You’ve probably heard that sufficiently incompetent coders can write FORTRAN in any language. It’s true. But the converse is also true: sufficiently talented coders can write great applications in terrible languages, too. It’s a painful lesson, but an important one.
Hmm. I came to a different conclusion. Though I don’t know any of the programmers at the major PHP-powered properties, I have looked at some of their code, and I must say it does not look like the product of talented software engineers making due with a shit language; it looks like cruft bodgered together until it works, as though the last twenty years of hard-won software engineering advancements never happened.
To take but one example, I am working on some code that exports a Drupal site in WordPress’ WXR format, which is basically RSS with some additional WordPress-specific elements thrown in. Of course the format isn’t documented at all, so I set up a simple WordPress site, wrote some test posts with attachments and comments and whatnot, exported the site to WXR, and used the resulting WXR file as an example upon which to base my own implementation.

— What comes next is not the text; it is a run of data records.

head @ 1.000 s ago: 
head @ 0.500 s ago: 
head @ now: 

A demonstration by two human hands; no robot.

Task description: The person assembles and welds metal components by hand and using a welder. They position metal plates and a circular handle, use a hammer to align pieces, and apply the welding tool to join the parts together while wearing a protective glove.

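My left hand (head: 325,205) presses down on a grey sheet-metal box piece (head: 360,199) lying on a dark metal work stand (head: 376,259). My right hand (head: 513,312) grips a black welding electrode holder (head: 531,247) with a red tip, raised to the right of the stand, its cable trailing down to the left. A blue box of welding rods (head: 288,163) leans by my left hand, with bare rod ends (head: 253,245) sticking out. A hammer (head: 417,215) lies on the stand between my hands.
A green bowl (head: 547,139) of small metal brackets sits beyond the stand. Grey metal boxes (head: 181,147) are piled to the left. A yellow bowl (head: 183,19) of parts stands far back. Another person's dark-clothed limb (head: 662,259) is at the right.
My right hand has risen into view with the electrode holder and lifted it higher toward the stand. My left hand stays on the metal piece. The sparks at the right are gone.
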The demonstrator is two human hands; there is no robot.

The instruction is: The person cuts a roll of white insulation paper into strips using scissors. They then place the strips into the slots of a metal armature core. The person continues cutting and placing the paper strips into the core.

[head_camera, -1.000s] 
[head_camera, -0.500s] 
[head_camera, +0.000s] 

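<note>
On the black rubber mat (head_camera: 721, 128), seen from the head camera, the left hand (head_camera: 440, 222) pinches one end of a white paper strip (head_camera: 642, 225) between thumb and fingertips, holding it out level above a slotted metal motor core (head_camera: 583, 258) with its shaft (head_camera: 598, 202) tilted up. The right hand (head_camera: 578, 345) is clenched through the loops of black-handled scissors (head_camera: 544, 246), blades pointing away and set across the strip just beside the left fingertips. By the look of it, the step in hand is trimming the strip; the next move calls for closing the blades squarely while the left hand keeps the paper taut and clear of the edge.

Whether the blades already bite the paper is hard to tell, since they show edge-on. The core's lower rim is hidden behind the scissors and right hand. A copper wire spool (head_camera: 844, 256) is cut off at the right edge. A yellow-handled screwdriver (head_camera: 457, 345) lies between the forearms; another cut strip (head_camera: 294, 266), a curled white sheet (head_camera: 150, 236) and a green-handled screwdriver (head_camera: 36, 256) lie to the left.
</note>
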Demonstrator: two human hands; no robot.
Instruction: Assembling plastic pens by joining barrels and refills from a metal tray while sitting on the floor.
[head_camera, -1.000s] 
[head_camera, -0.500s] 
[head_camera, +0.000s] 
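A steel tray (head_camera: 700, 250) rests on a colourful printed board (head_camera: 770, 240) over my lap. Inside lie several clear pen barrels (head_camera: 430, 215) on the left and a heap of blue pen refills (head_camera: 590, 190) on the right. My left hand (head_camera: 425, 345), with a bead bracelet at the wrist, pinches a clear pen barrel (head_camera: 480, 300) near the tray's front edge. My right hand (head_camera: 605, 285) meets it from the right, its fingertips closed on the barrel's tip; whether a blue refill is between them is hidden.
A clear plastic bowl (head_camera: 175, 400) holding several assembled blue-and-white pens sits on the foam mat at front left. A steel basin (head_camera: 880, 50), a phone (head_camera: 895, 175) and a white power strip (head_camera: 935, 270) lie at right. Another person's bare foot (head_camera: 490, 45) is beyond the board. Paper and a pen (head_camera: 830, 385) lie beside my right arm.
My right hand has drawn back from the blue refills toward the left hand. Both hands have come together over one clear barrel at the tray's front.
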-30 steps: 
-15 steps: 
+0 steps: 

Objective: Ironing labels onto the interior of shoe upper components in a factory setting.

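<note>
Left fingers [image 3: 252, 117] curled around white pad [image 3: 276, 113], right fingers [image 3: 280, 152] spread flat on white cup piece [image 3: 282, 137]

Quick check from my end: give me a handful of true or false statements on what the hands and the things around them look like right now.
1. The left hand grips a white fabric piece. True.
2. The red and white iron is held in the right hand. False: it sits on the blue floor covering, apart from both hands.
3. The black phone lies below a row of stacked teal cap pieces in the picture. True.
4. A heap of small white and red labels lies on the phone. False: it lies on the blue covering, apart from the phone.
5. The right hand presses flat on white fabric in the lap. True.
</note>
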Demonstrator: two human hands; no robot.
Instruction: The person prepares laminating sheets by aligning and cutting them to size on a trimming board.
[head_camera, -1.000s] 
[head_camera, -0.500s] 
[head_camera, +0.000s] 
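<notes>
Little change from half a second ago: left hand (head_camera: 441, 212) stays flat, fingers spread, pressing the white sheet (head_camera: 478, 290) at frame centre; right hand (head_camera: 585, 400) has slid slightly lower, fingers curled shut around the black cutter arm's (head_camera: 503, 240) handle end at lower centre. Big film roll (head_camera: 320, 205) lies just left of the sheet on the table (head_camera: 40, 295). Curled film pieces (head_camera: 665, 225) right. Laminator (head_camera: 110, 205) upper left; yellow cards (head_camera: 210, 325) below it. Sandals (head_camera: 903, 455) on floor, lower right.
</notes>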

I’ve mostly got it to work now, but I ran into some troubles along the way due entirely to the poor construction of at least the WXR import portion of the WordPress codebase.
To start with, WXR, like RSS before it, is an XML format. XML, having been around for over a decade now, is a very well-understood format. One of the fundamental principles of XML is that whitespace doesn’t matter. You can put text right after a start tag, or on the next line indented with a tab, or after several blank lines, and it will parse just the same (some exceptions but bear with me). I foolishly assumed that since RSS uses XML, and WXR extends RSS, that I needed only produce XML that was structurally identical to the WXR sample I had, without regard for whitespace. When I imported the first WXR file from my tool, WordPress didn’t complain but I noticed none of my content was coming through. WTF?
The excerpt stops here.